= EXERCISE DIRECTIONS =
The whole listing, please: repeat it exactly, with the pictures left out.

───── SUPPLIED INFORMATION

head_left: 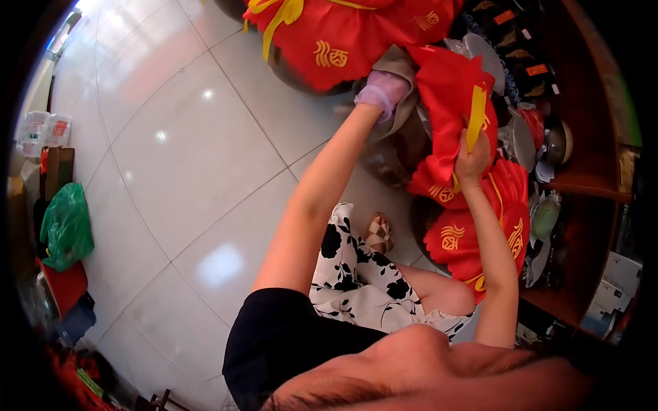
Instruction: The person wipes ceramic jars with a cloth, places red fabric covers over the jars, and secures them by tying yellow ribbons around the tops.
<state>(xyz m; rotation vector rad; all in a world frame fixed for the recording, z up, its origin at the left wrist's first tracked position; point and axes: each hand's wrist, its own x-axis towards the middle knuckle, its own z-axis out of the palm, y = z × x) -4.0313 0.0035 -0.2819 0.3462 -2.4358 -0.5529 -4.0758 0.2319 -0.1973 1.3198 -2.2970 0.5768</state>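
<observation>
My left hand, in a thin pinkish-purple glove, presses a grey cloth against the side of a dark, glossy brown jar. Its fingertips are partly hidden by the cloth. My bare right hand is closed on the red cloth cover of that jar, which is bunched up and lifted off its side. A yellow ribbon passes by the fingers of this hand. The cover bears gold characters.
Another jar with a red cover stands ahead, and one more red cover is nearer me. Wooden shelves with packed goods line the right. Pale floor tiles stretch left, towards a green plastic bag and boxes.
</observation>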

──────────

= RESULT =
head_left: 
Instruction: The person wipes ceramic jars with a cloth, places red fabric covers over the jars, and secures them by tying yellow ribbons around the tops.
<state>(xyz m; rotation vector rad; all in a world frame fixed for the recording, z up, its origin at the left wrist's first tracked position; point and axes: each hand's wrist, its own x-axis towards the middle knuckle, its own z-axis out of the palm, y = z × x) -4.0313 0.0035 -0.2819 0.3462 -2.4358 -0.5529 -4.0758 0.2319 -0.1973 1.3198 -2.2970 0.5768</state>
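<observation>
My left hand, in a thin pinkish-purple glove, presses a grey cloth against the side of a dark, glossy brown jar. Its fingertips are partly hidden by the cloth. My bare right hand is closed on the red cloth cover of that jar, which is bunched up and lifted off its side. A yellow ribbon passes by the fingers of this hand. The cover bears gold characters.
Another jar with a red cover stands ahead, and one more red cover is nearer me. Wooden shelves with packed goods line the right. Pale floor tiles stretch left, towards a green plastic bag and boxes.
</observation>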

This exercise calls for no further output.